▶ TASK
Below this sentence is a listing; return exactly its lines from the one with "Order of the" to the one with "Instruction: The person", both kept, and nothing more.

▶ STORED DATA
....
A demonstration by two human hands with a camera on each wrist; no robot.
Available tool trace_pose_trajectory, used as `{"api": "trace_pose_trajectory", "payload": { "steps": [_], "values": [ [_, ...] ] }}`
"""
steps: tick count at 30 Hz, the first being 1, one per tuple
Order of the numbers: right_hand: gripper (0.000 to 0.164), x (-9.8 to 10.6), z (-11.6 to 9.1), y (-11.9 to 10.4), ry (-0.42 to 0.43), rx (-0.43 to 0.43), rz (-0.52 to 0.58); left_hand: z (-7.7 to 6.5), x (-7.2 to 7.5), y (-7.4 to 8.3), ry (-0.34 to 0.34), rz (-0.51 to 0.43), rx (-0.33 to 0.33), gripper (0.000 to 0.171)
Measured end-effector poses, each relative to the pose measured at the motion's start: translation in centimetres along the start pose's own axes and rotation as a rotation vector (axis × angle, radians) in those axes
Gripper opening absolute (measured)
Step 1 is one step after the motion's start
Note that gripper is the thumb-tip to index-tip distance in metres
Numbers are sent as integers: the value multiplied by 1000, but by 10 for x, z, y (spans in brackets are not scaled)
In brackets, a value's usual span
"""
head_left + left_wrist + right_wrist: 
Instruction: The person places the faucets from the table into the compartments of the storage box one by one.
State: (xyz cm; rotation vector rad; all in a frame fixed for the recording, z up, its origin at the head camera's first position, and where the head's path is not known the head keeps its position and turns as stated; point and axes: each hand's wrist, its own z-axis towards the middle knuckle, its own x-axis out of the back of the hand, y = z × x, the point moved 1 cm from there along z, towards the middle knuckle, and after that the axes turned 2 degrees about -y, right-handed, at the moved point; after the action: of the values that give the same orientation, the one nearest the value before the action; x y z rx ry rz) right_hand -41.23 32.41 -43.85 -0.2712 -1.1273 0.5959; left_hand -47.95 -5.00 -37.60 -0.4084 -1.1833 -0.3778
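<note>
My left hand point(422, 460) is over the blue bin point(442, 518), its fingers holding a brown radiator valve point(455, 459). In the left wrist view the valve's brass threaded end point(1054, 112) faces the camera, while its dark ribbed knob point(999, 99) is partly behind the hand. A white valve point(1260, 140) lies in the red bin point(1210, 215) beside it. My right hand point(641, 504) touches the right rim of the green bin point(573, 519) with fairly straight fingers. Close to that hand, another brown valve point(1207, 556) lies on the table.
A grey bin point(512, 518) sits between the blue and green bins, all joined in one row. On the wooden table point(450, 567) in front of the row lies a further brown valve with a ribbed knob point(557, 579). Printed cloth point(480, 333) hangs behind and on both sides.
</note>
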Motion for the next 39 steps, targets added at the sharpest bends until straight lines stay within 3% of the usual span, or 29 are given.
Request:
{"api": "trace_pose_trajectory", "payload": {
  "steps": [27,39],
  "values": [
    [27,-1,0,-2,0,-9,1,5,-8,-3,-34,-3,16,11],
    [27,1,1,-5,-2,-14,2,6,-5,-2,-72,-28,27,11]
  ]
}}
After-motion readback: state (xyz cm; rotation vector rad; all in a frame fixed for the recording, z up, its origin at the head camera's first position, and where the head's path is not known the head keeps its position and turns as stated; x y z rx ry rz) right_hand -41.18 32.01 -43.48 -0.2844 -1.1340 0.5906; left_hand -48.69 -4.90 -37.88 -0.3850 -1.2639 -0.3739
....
▶ EXPECTED ANSWER
Order of the numbers: right_hand: gripper (0.000 to 0.164), x (-9.8 to 10.6), z (-11.6 to 9.1), y (-11.9 to 10.4), ry (-0.42 to 0.43), rx (-0.43 to 0.43), rz (-0.52 to 0.58); left_hand: z (-7.7 to 6.5), x (-7.2 to 7.5), y (-7.4 to 8.3), ry (-0.34 to 0.34), rz (-0.51 to 0.43), rx (-0.33 to 0.33), gripper (0.000 to 0.171)
Measured end-effector poses, each relative to the pose measured at the motion's start: translation in centimetres along the start pose's own axes and rotation as a rotation vector (axis × angle, radians) in those axes
Gripper opening absolute (measured)
Step 1 is one step after the motion's start
Note that gripper is the thumb-tip to index-tip distance in metres
Numbers are sent as integers: the value multiplied by 1000, but by 10 for x, z, y (spans in brackets are not scaled)
In brackets, a value's usual span
"""
head_left + left_wrist + right_wrist: 
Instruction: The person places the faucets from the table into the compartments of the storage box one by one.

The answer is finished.